La Cour de cassation a rappelé, le 14 décembre 2011, la nécessaire distinction entre les troubles anormaux de voisinage et la responsabilité du fait des choses que l’on a sous sa garde.

 

Les faits:

Dans cette espèce, une société civile immobilière avait acquis un appartement dans un immeuble aux fins d’exercice une activité médicale par son gérant.

Le propriétaire avait ultérieurement fait réaliser des travaux d’aménagement dans les appartements situés à l’étage du dessus (suppression des moquettes et pose d’un parquet flottant) et revendu ces derniers à des tiers.

Le nouveau propriétaire du 1er étage ainsi que le médecin exerçant son activité dans les lieux, se prévalant de nuisances sonores en raison d’une perte d’isolation phonique, ont alors introduit une action en justice, sur le fondement de l’article 1384, al. 1 du Code civil pour solliciter la condamnation in solidum, de l’ancien propriétaire ayant fait effectuer les travaux et des deux nouveaux propriétaires, à réaliser les travaux d’isolement nécessaires à la suppression du trouble ainsi qu’ au paiement de dommages et intérêts en réparation du préjudice subi.

 

La procédure

La Cour d’appel de Dijon les a déboutés au motif que leur action consistait à obtenir la réparation d’un trouble de voisinage et que le caractère anormal de ce dernier n’était pas établi.

Elle retient que si une augmentation des bruits d’impact est effectivement constatée, en revanche des bruits de pas des occupants sur le parquet flottant ne constituent pas un trouble d’une anormalité telle qu’il doive être réparé sur ce fondement.

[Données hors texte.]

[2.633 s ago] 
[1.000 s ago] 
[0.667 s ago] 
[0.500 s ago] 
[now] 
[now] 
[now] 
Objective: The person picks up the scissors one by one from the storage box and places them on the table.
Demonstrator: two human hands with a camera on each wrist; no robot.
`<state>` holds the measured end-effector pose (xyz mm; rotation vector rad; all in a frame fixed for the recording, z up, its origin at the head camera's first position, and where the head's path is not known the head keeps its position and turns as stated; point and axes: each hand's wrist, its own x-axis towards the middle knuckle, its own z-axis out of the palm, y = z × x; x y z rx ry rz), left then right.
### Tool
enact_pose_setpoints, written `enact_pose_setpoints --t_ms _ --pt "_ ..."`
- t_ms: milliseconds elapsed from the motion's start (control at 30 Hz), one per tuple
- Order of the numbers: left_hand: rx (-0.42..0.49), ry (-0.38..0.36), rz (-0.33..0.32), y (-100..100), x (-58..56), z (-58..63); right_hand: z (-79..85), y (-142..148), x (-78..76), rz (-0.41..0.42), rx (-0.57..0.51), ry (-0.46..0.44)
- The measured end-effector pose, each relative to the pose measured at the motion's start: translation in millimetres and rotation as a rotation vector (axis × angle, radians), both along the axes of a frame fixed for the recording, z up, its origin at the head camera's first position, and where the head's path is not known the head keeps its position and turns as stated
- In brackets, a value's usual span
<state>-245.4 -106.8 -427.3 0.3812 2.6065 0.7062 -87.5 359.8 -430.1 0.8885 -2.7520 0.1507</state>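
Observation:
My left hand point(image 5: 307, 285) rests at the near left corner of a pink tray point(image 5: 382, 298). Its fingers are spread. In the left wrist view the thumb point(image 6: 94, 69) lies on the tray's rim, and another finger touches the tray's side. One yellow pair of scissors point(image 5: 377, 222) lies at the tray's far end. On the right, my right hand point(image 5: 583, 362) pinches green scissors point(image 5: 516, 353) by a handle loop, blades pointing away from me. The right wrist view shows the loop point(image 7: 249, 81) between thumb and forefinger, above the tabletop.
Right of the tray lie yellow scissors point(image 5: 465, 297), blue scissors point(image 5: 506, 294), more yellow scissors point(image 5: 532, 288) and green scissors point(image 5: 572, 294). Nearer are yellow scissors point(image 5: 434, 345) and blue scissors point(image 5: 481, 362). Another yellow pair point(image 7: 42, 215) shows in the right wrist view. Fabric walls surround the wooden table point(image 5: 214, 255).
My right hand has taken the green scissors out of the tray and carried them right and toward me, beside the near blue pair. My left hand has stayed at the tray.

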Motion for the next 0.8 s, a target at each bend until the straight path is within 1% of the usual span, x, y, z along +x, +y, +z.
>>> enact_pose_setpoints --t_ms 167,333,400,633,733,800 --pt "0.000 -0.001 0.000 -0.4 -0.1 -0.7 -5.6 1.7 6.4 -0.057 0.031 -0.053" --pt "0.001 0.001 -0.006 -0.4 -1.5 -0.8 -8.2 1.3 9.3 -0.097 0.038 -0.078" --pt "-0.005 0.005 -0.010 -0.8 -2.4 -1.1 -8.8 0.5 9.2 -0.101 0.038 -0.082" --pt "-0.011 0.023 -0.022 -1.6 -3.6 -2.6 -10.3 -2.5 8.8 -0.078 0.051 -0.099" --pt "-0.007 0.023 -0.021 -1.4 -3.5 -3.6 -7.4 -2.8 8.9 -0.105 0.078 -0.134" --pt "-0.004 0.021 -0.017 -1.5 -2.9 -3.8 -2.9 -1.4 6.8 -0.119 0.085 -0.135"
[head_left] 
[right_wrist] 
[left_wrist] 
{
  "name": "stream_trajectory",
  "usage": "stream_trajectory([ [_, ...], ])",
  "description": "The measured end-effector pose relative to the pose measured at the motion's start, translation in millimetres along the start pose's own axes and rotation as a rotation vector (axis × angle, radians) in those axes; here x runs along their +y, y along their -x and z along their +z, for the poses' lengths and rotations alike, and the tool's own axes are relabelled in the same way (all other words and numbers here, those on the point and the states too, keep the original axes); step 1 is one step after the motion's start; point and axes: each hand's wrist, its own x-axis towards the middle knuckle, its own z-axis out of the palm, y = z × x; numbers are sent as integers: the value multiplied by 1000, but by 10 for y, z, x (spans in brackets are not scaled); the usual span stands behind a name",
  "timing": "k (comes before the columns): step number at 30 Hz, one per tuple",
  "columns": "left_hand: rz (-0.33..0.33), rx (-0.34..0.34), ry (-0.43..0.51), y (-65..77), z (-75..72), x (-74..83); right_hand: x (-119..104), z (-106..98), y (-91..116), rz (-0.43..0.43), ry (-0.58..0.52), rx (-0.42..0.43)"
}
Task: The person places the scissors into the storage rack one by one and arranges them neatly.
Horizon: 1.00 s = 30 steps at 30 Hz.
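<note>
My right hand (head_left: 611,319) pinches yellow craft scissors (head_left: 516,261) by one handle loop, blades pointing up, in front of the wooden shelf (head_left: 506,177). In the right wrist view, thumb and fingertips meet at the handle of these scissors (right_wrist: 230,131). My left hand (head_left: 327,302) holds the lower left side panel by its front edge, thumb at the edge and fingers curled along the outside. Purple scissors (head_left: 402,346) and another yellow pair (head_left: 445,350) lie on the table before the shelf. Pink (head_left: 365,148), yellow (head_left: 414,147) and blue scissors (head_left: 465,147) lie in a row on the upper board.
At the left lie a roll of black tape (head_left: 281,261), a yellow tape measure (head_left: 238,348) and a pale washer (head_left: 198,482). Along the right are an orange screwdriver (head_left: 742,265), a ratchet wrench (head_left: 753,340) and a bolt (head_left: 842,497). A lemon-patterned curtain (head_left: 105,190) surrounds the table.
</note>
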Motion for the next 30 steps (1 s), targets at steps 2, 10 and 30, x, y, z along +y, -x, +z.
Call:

Les demandeurs au pourvoi ont alors soutenu que la juridiction d’appel avait méconnu les dispositions des articles 1382 et 1384 du Code civil et l’article 12 du Code de Procédure civile.

Cependant, la Cour de Cassation approuve les juges du fond d’avoir « retenu que les dispositions législatives et réglementaires invoquées par [les demandeurs] ne pouvaient servir de fondement à une demande de condamnation qu’ils avaient fondée sur des dégradations acoustiques à l’origine d’un trouble anormal de voisinage ».

 

Dès lors, la cour d’appel était parfaitement fondée à statuer sur un fondement juridique différent de celui invoqué par les parties.

En effet, l’article 12 du CPC impose au juge de trancher le litige conformément aux règles de droit qui lui sont applicables et lui donne pouvoir de donner ou de restituer l’exacte qualification aux faits et actes litigieux.

 

La Cour d’appel n’a ainsi pas dénaturé les demandes des parties dès lors que la modification du fondement juridique d’une prétention n’affecte pas sa finalité, c’est-à-dire l’avantage recherché par l’auteur de la demande.

 

Cette solution de la Haute Juridiction ne surprend guère dès lors qu’elle avait d’ores et déjà affirmé que la réparation des troubles de voisinage était étrangère aux dispositions de l’article 1384, alinéa 1 du Code civil (Cass. 2ème civ., 20 juin 1990, pourvoi n°89-12874, Bull. civ. II, n0140, p.72).

En présence d’un régime de réparation spécifique fondé sur une création jurisprudentielle autonome, tout dommage résultant d’un trouble de voisinage ne peut être réparé que sur le fondement selon lequel « nul ne doit causer à autrui un trouble excédant les inconvénients normaux du voisinage et ne peut donner lieu, en l’absence d’anormalité du trouble, à l’application de la responsabilité du fait des choses visée à l’article 1384, al 1 du Code civil.